Task description ▸ Go through the data from its first line and retype each line, stopping once the line containing "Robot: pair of" has been retyped.

Source records
================

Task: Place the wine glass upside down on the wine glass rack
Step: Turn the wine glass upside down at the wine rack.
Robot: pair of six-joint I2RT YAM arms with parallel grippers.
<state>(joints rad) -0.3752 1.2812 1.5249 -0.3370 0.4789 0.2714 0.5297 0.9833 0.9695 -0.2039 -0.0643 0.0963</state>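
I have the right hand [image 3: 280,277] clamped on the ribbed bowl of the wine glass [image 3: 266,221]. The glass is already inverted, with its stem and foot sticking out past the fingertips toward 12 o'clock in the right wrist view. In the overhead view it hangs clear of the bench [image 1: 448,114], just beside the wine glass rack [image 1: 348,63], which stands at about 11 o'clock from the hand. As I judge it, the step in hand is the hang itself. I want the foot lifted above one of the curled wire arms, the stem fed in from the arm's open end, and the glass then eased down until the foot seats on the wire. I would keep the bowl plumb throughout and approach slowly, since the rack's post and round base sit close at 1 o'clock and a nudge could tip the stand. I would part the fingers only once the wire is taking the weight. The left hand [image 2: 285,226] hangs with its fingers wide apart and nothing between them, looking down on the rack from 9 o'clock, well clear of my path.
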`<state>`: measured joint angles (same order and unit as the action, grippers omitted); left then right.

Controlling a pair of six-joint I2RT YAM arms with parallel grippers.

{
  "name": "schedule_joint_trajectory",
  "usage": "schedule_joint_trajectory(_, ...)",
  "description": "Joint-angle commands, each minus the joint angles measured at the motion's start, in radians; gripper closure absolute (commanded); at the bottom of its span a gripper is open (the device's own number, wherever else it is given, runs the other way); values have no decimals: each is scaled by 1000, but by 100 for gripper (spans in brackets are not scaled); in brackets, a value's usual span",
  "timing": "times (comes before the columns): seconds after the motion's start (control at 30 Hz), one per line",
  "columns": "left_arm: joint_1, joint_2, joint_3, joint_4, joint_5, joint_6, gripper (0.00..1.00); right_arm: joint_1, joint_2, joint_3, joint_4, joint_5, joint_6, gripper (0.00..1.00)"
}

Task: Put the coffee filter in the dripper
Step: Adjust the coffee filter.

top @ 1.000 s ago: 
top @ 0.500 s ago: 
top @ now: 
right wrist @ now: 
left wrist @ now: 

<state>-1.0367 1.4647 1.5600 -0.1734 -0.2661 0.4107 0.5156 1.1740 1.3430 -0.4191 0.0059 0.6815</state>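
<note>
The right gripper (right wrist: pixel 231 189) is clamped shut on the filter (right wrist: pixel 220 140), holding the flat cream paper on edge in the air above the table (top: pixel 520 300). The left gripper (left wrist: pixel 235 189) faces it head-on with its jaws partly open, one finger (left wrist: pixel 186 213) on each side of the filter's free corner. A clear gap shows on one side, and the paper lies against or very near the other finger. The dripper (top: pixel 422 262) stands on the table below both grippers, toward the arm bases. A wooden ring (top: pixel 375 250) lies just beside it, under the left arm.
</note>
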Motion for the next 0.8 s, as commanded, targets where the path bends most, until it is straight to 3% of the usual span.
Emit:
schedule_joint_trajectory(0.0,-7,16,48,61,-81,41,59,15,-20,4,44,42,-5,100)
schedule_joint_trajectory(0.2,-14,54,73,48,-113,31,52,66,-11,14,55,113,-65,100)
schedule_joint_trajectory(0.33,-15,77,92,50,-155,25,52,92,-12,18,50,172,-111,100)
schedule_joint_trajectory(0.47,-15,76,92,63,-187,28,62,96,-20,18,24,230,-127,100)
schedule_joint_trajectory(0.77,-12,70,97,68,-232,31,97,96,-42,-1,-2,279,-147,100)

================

Written answer ▸
Task: Place the wine glass upside down on the wine glass rack
Step: Turn the wine glass upside down at the wine rack.
Robot: pair of six-joint I2RT YAM arms with parallel grippers.

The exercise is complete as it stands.